Now, in Krugman’s aforementioned column, it is clear that he regards Austrian economists as nothing more than the benighted “policy entrepreneurs” orchestrating Ron Paul’s campaign for sound money and a free-market banking system. So to reiterate my question to Krugman in a slightly different form, Why would an eminent, Nobel laureate, Ivy League “professor” like yourself care one whit about the views of putative “renegade professors” like the Austrians who reject modern macroeconomics root and branch and aggressively seek to disseminate this view to the public as well as to the rest of the economics profession?
However Krugman chooses to answer this question — and I hope that he does — it is clear that the “existing economic theories” that he so vehemently defended in the 1990s have failed abysmally in preventing or explaining the financial crisis. As a result Krugman and the rest of the establishment macroeconomic “professors” have been catapulted back in time to embrace the crude and discredited ultra-Keynesian policy of inflating our way back to prosperity. Indeed we renegade Austrian professors have the only correct diagnosis and cure for the present economic stagnation — and I am certain of that.
- 1George Selgin to Paul Krugman: I Am a Former Austrian and I Do Believe in Fractional-Reserve Banking — Honest! Well, not exactly his words, but this was the gist of George’s bizarre and irrelevant comment on Krugman’s column asking Austrians what their position is on money market mutual funds.
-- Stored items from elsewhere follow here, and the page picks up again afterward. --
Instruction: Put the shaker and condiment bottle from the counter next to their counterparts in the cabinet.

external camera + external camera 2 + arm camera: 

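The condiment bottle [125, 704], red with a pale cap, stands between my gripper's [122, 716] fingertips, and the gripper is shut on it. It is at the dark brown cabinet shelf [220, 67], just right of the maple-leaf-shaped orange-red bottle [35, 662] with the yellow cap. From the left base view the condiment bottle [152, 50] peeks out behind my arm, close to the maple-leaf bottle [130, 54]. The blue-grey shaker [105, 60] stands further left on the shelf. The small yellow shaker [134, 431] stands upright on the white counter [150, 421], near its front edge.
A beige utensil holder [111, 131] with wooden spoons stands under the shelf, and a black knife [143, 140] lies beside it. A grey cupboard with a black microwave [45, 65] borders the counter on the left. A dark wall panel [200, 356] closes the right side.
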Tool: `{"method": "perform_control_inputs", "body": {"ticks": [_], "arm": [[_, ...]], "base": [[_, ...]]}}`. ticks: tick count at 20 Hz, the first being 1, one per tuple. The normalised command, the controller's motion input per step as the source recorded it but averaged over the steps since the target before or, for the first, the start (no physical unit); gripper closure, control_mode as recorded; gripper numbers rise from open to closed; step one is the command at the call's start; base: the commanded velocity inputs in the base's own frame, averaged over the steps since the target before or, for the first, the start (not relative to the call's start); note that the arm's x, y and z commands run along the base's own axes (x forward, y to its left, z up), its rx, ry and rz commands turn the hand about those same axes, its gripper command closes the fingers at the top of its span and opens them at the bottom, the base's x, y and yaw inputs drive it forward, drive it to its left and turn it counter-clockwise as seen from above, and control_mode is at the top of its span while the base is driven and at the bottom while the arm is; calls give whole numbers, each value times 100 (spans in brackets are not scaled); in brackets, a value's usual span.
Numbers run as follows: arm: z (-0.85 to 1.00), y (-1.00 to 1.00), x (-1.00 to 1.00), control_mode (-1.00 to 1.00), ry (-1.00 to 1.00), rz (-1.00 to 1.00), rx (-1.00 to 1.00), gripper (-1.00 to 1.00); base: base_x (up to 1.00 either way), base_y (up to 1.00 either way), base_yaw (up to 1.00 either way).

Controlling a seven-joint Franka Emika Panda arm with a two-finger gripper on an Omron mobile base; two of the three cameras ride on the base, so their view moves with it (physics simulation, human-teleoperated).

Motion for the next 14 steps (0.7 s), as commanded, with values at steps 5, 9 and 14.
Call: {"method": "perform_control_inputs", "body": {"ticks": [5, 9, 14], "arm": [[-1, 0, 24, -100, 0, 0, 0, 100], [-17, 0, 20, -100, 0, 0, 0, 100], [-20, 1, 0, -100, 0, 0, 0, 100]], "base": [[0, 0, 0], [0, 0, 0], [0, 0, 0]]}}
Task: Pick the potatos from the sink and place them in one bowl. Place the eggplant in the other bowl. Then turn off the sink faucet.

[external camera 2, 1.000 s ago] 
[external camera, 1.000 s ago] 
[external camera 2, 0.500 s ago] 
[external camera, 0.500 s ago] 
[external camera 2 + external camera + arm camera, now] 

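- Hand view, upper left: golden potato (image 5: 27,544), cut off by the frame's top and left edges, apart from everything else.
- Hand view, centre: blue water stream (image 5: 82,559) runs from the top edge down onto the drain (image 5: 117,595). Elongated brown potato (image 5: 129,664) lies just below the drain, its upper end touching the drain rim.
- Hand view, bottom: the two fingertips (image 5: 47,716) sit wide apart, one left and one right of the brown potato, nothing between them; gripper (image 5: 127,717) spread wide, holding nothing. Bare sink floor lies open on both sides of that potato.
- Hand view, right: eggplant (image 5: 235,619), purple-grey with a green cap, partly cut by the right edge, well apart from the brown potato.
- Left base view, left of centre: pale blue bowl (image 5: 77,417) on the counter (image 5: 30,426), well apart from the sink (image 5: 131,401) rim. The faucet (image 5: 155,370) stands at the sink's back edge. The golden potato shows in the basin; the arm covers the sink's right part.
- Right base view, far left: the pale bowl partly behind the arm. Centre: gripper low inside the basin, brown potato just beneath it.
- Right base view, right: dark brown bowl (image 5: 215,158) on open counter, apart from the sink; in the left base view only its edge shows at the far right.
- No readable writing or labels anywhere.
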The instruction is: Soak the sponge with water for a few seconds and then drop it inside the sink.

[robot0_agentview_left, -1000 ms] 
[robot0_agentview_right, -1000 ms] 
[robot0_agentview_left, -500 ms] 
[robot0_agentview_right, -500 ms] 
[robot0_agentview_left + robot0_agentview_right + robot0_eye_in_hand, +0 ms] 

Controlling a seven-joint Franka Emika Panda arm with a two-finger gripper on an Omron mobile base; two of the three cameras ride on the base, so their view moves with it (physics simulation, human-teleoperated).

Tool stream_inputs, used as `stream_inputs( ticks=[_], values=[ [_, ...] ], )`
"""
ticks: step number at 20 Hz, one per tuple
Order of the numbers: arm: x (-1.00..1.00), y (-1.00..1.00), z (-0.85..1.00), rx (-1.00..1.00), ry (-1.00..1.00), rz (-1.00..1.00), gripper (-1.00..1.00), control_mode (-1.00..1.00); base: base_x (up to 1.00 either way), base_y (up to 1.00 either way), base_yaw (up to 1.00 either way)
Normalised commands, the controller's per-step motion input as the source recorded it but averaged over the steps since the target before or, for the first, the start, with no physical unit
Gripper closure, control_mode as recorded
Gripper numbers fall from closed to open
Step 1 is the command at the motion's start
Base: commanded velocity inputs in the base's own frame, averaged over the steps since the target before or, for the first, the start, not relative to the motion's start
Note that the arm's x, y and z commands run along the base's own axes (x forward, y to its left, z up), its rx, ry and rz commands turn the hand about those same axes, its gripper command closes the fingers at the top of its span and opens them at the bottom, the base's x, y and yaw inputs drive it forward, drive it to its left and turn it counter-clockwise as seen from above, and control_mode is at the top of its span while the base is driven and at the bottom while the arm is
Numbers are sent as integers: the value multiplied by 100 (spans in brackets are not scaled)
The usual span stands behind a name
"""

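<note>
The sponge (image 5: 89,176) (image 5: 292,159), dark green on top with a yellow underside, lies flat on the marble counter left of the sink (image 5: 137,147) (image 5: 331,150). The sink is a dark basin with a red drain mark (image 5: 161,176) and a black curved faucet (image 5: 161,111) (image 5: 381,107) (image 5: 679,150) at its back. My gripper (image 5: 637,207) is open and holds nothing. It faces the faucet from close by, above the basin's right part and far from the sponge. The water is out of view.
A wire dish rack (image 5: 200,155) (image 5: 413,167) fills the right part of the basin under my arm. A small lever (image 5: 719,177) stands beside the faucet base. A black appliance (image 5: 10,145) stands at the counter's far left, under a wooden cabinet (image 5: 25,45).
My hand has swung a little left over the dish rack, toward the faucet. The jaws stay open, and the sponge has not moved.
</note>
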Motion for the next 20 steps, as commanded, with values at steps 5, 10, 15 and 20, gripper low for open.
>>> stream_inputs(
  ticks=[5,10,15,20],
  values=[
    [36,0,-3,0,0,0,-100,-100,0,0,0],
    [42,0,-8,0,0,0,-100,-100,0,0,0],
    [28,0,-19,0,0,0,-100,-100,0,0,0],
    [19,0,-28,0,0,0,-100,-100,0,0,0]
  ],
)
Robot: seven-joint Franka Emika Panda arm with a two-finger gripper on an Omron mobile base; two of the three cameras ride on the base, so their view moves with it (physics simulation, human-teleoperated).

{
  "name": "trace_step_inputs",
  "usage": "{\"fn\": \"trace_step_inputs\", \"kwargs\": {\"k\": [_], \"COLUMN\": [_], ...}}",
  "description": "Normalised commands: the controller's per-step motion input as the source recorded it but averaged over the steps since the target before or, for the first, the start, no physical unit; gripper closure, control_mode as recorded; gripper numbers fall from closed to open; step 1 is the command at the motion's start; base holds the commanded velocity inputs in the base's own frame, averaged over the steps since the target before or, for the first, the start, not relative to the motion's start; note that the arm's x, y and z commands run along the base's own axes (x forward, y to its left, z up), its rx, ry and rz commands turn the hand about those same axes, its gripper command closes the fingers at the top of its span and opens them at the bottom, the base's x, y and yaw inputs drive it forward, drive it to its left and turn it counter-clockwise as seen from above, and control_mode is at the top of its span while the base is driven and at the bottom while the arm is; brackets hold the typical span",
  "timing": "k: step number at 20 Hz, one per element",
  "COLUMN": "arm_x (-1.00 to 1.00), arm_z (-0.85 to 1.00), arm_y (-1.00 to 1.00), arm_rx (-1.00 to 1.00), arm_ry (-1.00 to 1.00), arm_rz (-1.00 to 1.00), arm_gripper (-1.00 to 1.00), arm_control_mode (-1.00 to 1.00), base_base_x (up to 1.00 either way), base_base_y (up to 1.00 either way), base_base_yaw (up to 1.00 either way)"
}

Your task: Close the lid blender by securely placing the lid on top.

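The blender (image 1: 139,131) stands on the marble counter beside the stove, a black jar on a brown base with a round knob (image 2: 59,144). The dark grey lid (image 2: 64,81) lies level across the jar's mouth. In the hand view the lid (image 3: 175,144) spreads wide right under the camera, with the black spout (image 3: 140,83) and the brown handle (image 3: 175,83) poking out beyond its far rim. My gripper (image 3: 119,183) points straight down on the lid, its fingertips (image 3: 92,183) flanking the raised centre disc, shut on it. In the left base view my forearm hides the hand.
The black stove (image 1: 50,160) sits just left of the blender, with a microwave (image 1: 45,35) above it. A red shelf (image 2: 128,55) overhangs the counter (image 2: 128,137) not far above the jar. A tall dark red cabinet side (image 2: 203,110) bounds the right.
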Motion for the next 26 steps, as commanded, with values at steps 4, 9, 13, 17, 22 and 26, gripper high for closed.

In his haste to establish his mainstream bona fides to Krugman, however, George was blind to the fact that Krugman has been forced to recognize and address Austrian arguments precisely by those who George denigrates in his comment as “the anti-fractional reserve crowd among self-styled Austrians, taking its lead from Murray Rothbard.” But it was due to the prodigious efforts of the Rothbardians including and especially Ron Paul that we have begun to see a radical change of opinion among the public, the establishment media, finance professionals, and even some academic economists concerning the alleged beneficence of the Fed and the effectiveness of conventional macroeconomic policies. It was this challenge that worries Krugman and prompted his insipid column. He could care less about George’s support for fractional-reserve banking and would not bat an eye even if he knew that George supported QE1 and (maybe) QE2 and advocates an aggregative nominal income target for Fed monetary policy, albeit at a lower level than most contemporary macroeconomists are comfortable with. One more point: Both Rothbard and Krugman would have had a good belly laugh together over George’s peculiar notion that, in the absence of a central bank and government deposit insurance, a fractional-reserve banking system would be stable and flourish on a free market.